Directed by: Mark Neveldine & Brian Taylor
Starring: Nicolas Cage, Ciarán Hinds, Idris Elba
The legend of Johnny Blaze and his demonic alter ago/antihero Ghost Rider is one the lesser explored niches of Marvel’s cavernous canon of varying mythos. He’s never really been a part of any particularly groundbreaking comic book endeavor (my own opinion of course), but when coupled with heavy-hitters like Spider-Man, Thor and the like, what chance does this franchise really have? To answer this question, and as a direct reaction to my recent viewing of Neveldine & Taylor’s latest: None at all. This film, while agreeably proficient in a technical sense, self-important avant garde-esque cinematography and all, is devoid of literally anything characteristic of an entertaining comic book adaptation including prolonged, mindless and presumably engaging action sequences involving Blaze himself as the titular Ghost Rider.

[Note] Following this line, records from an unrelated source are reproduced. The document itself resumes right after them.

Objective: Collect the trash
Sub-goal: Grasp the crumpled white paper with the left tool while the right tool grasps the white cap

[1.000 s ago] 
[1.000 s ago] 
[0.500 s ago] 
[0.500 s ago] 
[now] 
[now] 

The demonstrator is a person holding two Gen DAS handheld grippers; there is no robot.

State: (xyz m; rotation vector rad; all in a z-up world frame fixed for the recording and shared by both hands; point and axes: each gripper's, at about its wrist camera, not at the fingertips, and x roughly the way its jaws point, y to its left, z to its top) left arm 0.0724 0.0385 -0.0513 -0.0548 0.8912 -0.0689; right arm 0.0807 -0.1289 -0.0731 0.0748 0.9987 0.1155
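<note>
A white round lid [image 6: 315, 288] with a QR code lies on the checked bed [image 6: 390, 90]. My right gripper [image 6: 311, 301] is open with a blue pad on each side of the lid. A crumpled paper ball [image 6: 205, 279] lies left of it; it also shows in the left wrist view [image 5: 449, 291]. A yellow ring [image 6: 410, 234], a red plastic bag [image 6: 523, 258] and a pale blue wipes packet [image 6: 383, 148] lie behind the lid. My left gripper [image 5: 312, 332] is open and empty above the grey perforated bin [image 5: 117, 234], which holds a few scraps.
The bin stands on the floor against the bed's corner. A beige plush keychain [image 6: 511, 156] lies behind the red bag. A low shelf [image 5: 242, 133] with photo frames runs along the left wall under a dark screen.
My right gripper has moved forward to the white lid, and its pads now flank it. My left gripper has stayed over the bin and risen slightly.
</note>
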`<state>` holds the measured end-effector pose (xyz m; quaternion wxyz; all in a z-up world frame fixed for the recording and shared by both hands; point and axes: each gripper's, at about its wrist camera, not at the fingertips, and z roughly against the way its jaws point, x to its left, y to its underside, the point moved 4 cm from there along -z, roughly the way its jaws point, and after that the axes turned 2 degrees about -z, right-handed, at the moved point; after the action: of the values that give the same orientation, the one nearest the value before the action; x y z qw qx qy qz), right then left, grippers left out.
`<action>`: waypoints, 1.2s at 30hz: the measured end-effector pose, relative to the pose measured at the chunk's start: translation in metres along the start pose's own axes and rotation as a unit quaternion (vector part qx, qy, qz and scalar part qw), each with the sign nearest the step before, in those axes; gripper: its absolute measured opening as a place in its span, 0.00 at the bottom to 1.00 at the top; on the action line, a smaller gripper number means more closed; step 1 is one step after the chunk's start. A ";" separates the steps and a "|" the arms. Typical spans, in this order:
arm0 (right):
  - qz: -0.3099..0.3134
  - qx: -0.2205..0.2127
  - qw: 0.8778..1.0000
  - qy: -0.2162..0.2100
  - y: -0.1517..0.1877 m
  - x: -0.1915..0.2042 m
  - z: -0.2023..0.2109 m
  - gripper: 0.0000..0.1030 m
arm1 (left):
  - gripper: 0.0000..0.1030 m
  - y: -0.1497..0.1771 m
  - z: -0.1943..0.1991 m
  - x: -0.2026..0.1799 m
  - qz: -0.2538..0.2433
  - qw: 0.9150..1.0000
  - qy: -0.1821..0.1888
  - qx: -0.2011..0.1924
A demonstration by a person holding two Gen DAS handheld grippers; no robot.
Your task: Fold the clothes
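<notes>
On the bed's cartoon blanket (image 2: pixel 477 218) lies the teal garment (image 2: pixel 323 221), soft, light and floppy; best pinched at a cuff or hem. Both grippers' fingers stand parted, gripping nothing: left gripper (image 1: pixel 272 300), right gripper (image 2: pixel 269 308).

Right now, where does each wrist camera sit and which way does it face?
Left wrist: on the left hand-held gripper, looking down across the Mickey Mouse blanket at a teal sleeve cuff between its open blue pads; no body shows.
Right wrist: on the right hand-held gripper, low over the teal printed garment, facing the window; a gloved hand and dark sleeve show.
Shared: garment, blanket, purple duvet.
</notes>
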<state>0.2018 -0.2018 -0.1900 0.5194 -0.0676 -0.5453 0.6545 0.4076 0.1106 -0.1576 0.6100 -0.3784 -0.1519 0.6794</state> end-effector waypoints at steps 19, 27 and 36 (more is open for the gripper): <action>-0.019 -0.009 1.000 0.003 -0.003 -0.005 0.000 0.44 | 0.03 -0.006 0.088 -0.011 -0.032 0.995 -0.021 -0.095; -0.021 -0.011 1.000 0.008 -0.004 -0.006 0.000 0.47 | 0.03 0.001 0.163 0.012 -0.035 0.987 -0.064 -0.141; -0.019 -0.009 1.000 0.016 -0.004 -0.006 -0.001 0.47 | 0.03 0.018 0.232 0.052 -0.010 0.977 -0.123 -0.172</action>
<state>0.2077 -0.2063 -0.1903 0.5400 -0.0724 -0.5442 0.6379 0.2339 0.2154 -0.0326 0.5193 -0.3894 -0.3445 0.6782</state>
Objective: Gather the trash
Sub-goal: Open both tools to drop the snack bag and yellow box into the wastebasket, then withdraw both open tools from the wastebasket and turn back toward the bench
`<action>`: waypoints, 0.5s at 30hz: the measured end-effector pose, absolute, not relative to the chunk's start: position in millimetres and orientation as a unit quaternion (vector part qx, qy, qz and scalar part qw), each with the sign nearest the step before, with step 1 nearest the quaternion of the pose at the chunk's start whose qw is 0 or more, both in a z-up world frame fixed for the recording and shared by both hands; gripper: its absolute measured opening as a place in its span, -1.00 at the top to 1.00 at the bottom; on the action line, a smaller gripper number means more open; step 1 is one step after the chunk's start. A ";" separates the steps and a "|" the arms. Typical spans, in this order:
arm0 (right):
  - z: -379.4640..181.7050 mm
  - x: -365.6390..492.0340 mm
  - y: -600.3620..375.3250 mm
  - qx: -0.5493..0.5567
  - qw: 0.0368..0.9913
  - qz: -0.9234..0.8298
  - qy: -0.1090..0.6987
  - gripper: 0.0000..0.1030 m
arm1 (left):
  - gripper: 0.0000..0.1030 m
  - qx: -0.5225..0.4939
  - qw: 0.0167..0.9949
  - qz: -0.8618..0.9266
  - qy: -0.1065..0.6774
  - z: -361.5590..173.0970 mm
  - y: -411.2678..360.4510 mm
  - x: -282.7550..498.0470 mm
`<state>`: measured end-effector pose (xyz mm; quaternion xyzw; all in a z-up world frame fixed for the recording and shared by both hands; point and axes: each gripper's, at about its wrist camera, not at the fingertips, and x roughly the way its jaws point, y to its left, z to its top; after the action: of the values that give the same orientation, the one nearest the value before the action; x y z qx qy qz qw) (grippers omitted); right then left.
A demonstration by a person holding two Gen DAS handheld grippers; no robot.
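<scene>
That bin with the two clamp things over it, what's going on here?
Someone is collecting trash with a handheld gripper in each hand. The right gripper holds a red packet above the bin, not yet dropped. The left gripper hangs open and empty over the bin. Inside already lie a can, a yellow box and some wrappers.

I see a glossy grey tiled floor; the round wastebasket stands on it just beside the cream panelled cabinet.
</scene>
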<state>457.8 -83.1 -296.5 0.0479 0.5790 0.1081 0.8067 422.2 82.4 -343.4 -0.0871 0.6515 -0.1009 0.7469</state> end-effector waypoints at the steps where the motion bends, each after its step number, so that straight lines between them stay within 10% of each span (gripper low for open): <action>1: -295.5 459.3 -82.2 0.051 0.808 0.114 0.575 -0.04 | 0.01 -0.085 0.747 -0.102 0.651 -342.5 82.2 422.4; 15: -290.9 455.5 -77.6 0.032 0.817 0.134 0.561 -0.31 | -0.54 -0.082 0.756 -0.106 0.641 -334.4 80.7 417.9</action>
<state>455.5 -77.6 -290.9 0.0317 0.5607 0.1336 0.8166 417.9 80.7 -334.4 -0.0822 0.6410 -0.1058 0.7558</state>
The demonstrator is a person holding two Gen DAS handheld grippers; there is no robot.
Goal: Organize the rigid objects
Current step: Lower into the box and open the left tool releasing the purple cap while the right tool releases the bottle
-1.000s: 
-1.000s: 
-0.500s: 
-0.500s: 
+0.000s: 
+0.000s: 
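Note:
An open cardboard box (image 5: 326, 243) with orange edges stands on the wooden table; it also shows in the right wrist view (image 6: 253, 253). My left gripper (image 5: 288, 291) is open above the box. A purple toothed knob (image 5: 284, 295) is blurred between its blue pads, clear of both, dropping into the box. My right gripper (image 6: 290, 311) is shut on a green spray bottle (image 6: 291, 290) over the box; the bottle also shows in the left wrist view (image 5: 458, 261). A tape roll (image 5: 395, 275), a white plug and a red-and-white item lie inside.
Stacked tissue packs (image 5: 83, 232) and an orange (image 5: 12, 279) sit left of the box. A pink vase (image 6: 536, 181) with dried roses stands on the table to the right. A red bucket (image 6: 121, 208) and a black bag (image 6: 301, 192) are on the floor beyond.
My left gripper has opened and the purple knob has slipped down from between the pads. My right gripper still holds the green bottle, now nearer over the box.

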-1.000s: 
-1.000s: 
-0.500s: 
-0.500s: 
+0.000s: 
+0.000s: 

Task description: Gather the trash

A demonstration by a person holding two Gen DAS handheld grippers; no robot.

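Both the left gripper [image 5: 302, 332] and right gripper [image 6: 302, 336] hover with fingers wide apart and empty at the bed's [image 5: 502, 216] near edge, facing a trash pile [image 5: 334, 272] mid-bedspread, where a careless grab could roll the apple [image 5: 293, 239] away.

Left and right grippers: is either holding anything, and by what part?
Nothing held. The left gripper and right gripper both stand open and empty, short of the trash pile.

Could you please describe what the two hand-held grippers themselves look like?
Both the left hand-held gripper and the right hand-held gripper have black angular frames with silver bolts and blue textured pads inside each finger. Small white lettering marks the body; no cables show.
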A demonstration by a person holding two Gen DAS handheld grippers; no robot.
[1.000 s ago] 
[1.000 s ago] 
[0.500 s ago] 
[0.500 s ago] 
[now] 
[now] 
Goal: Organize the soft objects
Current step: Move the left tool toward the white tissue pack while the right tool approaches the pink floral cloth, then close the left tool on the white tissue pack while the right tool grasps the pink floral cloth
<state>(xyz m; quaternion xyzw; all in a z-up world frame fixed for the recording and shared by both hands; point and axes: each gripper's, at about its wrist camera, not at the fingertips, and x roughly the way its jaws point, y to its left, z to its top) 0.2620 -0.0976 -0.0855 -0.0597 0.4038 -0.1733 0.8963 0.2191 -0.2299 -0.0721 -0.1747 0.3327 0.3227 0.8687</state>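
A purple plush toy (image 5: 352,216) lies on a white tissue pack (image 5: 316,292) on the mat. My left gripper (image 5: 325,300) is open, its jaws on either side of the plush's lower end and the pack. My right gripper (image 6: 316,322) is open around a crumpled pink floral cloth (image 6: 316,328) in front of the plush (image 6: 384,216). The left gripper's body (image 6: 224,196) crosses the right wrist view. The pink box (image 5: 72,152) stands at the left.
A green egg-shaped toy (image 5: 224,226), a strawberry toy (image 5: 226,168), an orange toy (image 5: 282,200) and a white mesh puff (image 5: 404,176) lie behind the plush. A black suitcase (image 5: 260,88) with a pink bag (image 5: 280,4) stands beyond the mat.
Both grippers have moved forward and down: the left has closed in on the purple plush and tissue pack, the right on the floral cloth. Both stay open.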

Do not take that introduction lightly, as Ghost Rider: Spirit of Vengeance is easily one of the most inept films, comic book mythology notwithstanding, to come about in quite some time. It’s almost as if the writers felt compelled to suit the needs of the directors, catering to their now discernible off-the-wall visual panache employed to great lengths throughout their two gleefully abhorrent Crank films. The central story arc is as bland and scatterbrained as they come, introducing characters at regular intervals and thrusting them smack in the middle of a lackluster tug-of-war to reclaim a young boy’s soul from, you guessed it, the devil himself. Forgoing the groundwork the initial film laid down in an attempt to pave the way for bigger and better things, the powers-that-be tried their best to essentially reboot the franchise with the same headcase male lead while incorporating brief instances of “stylish”comic book-infused back story to “fill us in” on what we probably don’t remember, and for good reason.
Nothing substantial can really be said about Spirit of Vengeance outside of that it’s quite literally a mindless distraction for us filmgoers, providing you walk into the theater expecting nothing more than C-grade schlock unworthy of the Marvel brand and a heaping dose of inconsequential nonsense. The Cage, needless to say, amiably gives us his best portrayal of the off-kilter stunt rider-turned-demon motorcyclist, willingly subjecting himself to further scrutinization regarding his role choices (that he’s apparently very selective about) and a tasteless running gag involving the Rider himself pissing flames whenever he feels the need to relieve himself. Elba and Hinds as the Rider’s boozed-up French sidekick and Satan respectively portray their characters with surprising conviction given the sheer ridiculousness of a majority of the proceedings, and as to be expected, nothing can really be said for anyone else involved.
For lack of a better comparison, Neveldine and Taylor’s go with the Ghost Rider license is like a sopping wet jigsaw puzzle they haphazardly smushed together to craft some semblance of a film. There’s little to no cohesion to be found within the already wafer-thin, insubstantial and offensively unfunny narrative, with the film’s over-the-top visual presentation remaining distracting as all hell (no pun intended) at all the wrong moments and the Rider himself peculiarly absent as Nic Cage predictably loses his marbles over and over again. Now I’m familiar with the idea of “style over substance,” and I can appreciate most forays into this territory, however when presented with something so juvenile, ADD-riddled and plain unwatchable, you start to wonder why Marvel doesn’t have the guts to just close the lid on certain franchises that were doomed from the start despite their obvious willingness in recouping a decent-sized paycheck come opening weekend.